§ What the exercise asks:
Repeat the listing below word for word, stopping after the line that contains "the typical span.".
*** Opening Source material ***
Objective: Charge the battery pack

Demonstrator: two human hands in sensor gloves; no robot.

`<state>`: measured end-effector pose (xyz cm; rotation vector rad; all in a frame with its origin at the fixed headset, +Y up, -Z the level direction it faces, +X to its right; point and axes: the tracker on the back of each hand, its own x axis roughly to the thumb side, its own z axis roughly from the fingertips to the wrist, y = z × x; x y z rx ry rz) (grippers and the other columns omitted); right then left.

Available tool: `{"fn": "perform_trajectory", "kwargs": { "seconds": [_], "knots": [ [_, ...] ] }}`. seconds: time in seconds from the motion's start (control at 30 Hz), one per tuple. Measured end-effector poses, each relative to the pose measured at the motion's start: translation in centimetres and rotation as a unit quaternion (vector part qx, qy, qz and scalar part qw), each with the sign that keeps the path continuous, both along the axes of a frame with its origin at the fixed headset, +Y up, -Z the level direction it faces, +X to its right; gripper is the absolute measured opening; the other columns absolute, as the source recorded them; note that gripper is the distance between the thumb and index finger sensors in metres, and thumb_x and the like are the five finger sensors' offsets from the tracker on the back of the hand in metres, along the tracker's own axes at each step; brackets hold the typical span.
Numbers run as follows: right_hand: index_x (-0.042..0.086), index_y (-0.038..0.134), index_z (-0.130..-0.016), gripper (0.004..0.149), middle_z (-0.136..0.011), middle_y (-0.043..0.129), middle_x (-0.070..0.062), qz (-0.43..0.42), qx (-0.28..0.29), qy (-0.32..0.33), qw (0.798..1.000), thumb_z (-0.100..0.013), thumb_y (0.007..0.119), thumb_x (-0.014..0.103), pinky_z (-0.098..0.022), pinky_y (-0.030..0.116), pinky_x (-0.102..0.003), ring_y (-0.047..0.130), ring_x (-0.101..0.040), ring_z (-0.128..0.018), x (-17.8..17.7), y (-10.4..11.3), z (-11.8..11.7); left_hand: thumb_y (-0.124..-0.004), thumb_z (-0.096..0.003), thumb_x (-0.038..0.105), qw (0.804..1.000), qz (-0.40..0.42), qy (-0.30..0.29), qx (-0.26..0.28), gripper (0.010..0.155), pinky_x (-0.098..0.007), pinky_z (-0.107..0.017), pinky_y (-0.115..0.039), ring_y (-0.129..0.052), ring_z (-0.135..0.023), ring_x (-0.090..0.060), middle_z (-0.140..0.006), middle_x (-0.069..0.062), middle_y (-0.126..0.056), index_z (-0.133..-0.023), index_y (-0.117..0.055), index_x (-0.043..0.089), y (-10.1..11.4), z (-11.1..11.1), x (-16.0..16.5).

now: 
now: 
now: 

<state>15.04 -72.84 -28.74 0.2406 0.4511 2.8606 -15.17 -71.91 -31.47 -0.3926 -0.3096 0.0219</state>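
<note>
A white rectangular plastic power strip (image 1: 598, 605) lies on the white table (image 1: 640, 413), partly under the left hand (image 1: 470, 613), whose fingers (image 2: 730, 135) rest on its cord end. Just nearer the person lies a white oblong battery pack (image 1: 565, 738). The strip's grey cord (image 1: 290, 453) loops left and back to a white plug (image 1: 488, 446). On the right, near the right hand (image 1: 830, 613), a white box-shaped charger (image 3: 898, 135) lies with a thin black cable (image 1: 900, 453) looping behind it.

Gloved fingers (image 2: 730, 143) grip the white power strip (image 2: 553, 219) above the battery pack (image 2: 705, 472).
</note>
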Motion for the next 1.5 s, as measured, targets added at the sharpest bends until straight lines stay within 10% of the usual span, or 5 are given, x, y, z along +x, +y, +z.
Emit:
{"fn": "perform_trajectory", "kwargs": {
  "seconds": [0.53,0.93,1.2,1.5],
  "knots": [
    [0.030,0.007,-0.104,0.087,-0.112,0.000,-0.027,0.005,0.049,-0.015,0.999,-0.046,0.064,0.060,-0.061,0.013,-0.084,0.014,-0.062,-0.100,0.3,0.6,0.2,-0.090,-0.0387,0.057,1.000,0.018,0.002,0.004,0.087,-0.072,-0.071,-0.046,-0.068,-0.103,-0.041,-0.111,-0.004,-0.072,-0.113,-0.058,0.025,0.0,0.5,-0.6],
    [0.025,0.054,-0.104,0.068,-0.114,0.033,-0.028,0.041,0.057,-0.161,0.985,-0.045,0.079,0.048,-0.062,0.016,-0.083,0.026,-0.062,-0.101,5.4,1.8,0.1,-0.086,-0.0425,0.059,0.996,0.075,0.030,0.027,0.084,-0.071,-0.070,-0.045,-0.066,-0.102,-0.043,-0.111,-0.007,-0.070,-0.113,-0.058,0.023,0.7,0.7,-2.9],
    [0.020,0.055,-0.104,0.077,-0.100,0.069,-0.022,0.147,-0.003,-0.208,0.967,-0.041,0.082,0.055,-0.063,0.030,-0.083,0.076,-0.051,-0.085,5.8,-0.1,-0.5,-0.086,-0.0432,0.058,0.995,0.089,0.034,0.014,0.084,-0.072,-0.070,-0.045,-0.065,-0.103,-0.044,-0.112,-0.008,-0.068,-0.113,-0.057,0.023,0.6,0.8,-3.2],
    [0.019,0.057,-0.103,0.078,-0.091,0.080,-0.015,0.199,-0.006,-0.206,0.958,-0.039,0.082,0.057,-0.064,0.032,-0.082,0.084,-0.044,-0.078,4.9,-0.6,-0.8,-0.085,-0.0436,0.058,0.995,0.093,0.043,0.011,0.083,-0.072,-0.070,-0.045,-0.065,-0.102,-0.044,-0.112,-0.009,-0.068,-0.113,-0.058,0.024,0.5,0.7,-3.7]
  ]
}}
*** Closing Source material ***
§ Solution for this exercise:
Objective: Charge the battery pack

Demonstrator: two human hands in sensor gloves; no robot.

`<state>`: measured end-effector pose (xyz cm; rotation vector rad; all in a frame with its origin at the fixed headset, +Y up, -Z the level direction it faces, +X to its right; point and axes: the tracker on the back of each hand, its own x axis roughly to the thumb side, its own z axis roughly from the fingertips to the wrist, y = z × x; x y z rx ry rz) (grippers and the other columns omitted); right then left.

Available tool: `{"fn": "perform_trajectory", "kwargs": { "seconds": [_], "knots": [ [_, ...] ] }}`. seconds: time in seconds from the motion's start (control at 30 Hz), one per tuple. Measured end-effector poses, each relative to the pose measured at the motion's start: translation in centimetres and rotation as a unit quaternion (vector part qx, qy, qz and scalar part qw), each with the sign that keeps the path continuous, both along the axes of a frame with its origin at the fixed headset, +Y up, -Z the level direction it faces, +X to its right; gripper is the absolute measured opening; the other columns absolute, as the source recorded them; note that gripper is the distance between the thumb and index finger sensors in metres, and thumb_x and the like are the five finger sensors' offsets from the tracker on the back of the hand in metres, along the tracker's own axes at each step; brackets hold the typical span.

The exercise asks for nothing further.